• Directions for this task:
Reproduce, from the lines below, exactly the stretch that begins at the line containing "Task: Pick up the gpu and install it" and ends at the line containing "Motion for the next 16", both included.

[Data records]
════════

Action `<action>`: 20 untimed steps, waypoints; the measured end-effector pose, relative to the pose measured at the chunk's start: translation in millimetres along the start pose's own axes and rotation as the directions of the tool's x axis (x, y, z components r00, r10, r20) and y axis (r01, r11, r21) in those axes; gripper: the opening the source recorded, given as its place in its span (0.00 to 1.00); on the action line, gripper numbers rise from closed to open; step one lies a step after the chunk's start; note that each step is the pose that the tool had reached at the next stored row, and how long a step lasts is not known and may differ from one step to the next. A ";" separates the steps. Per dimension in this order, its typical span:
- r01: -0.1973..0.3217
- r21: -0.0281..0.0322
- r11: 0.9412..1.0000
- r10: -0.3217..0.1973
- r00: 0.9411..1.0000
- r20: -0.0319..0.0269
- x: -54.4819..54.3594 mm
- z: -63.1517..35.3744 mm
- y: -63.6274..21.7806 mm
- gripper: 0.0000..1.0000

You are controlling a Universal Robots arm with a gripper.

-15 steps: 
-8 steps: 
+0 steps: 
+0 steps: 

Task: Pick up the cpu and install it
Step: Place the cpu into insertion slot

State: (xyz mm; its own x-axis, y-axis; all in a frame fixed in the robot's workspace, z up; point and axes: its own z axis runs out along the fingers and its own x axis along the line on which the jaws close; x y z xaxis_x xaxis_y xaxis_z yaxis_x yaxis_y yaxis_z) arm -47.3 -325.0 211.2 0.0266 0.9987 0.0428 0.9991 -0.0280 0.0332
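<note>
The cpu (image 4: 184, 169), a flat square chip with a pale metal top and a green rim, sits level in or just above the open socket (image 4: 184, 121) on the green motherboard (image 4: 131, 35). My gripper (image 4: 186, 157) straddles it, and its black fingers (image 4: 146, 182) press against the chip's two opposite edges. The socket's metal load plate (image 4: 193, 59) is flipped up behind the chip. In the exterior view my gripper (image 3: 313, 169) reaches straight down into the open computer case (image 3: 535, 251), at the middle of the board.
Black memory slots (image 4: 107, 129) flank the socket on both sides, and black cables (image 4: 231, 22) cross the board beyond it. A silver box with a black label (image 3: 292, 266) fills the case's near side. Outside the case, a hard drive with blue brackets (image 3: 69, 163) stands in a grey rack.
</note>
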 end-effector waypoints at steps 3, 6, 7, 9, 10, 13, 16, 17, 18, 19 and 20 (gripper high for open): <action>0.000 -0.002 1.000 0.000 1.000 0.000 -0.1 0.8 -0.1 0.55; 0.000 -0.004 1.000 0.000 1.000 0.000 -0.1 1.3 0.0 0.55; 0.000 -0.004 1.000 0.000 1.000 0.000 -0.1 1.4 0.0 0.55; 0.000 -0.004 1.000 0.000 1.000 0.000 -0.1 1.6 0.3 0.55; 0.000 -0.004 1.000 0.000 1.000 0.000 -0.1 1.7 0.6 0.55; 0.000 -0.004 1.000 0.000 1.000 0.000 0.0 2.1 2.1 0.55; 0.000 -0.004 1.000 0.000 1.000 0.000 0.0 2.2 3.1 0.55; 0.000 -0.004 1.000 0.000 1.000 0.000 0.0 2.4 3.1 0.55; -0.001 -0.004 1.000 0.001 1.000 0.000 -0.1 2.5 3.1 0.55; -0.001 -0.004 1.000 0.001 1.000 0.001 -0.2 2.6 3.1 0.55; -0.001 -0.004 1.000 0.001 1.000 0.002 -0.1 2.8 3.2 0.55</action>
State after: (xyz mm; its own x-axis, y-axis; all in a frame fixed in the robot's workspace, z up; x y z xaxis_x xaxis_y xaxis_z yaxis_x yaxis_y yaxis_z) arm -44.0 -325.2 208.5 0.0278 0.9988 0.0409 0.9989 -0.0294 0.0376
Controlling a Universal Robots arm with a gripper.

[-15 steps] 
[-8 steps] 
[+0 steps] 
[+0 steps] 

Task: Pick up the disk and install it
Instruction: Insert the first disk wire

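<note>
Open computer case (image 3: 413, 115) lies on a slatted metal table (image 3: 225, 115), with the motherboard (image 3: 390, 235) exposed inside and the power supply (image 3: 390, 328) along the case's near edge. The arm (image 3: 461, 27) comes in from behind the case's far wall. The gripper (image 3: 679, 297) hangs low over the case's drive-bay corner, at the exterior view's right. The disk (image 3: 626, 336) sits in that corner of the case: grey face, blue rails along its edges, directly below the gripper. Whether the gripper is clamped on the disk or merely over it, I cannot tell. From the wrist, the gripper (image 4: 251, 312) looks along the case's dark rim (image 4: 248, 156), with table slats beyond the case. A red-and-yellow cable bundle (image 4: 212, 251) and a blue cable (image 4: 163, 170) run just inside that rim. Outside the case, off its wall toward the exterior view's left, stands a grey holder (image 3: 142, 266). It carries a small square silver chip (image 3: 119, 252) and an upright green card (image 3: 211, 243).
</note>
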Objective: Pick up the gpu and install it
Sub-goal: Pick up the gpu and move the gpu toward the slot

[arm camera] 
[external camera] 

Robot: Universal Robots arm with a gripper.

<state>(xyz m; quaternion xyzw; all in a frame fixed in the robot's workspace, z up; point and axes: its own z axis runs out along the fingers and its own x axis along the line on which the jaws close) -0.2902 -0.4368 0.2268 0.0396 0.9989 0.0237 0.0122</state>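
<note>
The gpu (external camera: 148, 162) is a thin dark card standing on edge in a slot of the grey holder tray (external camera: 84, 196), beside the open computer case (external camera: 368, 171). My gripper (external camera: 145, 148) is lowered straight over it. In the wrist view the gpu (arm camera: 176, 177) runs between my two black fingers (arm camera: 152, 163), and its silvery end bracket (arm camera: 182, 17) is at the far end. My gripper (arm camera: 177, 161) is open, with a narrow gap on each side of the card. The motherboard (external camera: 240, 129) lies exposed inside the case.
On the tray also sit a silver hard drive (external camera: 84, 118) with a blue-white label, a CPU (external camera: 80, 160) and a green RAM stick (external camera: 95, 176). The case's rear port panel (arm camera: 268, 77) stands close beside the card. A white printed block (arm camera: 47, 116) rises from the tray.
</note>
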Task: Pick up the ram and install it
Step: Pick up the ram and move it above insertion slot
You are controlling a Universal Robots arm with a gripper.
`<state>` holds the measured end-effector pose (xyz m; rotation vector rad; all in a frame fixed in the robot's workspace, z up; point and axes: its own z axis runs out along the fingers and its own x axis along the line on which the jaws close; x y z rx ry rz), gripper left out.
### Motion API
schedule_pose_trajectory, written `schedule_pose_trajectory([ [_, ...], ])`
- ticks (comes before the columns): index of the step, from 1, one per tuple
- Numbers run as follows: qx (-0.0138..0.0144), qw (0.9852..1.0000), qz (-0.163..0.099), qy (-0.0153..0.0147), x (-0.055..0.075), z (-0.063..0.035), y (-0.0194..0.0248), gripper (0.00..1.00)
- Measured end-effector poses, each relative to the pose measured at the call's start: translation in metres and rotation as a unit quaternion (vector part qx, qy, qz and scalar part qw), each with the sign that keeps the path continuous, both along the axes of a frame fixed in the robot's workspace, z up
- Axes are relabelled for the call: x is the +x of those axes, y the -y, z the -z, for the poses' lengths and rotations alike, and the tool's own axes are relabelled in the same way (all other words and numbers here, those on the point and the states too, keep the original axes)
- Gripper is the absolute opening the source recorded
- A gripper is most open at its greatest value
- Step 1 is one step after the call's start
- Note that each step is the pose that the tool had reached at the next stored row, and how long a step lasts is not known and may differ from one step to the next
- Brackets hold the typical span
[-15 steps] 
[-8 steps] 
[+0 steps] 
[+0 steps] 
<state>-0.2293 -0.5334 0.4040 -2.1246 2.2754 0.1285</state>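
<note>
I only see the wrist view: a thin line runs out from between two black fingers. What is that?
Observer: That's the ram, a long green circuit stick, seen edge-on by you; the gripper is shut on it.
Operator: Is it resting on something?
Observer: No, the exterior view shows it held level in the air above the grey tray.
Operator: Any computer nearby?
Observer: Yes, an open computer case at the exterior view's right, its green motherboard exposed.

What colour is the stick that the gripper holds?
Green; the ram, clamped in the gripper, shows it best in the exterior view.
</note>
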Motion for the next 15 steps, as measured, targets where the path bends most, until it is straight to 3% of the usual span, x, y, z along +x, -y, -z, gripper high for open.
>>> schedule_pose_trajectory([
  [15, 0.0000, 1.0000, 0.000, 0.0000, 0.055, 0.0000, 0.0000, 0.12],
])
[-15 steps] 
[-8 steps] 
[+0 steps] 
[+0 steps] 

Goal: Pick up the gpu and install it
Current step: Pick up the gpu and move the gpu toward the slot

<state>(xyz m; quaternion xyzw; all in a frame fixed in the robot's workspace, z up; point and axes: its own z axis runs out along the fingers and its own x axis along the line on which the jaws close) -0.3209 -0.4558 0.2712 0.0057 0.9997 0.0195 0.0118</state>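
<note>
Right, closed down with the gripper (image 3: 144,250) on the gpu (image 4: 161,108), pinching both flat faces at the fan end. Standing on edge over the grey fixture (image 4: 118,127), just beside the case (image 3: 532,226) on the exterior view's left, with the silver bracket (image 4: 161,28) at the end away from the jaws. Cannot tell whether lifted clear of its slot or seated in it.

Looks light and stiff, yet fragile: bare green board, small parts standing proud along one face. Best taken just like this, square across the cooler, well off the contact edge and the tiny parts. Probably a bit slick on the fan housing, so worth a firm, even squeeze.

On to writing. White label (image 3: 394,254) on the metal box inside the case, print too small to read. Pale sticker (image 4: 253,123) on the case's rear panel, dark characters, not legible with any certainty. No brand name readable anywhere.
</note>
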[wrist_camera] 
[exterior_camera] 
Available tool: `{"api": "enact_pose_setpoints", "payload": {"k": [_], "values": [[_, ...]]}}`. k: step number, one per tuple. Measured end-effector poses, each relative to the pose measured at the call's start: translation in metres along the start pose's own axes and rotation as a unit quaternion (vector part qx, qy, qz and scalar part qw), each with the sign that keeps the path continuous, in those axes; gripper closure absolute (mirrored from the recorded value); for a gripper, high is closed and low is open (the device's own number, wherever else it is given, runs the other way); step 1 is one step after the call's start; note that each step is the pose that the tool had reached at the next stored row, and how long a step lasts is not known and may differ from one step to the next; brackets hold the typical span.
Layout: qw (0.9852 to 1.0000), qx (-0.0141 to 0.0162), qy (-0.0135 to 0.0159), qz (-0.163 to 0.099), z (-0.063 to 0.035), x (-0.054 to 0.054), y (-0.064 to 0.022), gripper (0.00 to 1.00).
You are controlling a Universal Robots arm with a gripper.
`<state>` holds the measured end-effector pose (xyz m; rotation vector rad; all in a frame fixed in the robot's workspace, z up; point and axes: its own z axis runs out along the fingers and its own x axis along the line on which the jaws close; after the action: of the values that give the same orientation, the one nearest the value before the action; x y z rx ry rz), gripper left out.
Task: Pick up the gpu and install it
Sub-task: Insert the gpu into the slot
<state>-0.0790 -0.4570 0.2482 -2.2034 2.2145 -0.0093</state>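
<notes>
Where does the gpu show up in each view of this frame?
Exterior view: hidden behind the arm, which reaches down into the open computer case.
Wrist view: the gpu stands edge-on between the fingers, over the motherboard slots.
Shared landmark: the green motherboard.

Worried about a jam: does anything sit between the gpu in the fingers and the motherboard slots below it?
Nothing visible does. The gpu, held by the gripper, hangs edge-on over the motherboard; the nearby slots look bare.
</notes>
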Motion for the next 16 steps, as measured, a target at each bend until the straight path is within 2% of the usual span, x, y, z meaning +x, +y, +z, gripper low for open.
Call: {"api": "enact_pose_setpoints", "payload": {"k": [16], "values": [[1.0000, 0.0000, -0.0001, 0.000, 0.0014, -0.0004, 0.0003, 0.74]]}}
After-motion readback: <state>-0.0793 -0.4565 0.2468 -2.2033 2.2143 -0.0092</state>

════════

• Task solution:
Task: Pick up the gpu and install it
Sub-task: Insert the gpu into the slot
<state>-0.0790 -0.4570 0.2482 -2.2034 2.2145 -0.0093</state>
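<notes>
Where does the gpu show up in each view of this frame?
Exterior view: hidden behind the arm, which reaches down into the open computer case.
Wrist view: the gpu stands edge-on between the fingers, over the motherboard slots.
Shared landmark: the green motherboard.

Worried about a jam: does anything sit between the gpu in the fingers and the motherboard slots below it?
Nothing visible does. The gpu, held by the gripper, hangs edge-on over the motherboard; the nearby slots look bare.
</notes>
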Motion for the next 16 steps, as measured, a target at each bend until the straight path is within 2% of the usual span, x, y, z meaning +x, +y, +z, gripper low for open.

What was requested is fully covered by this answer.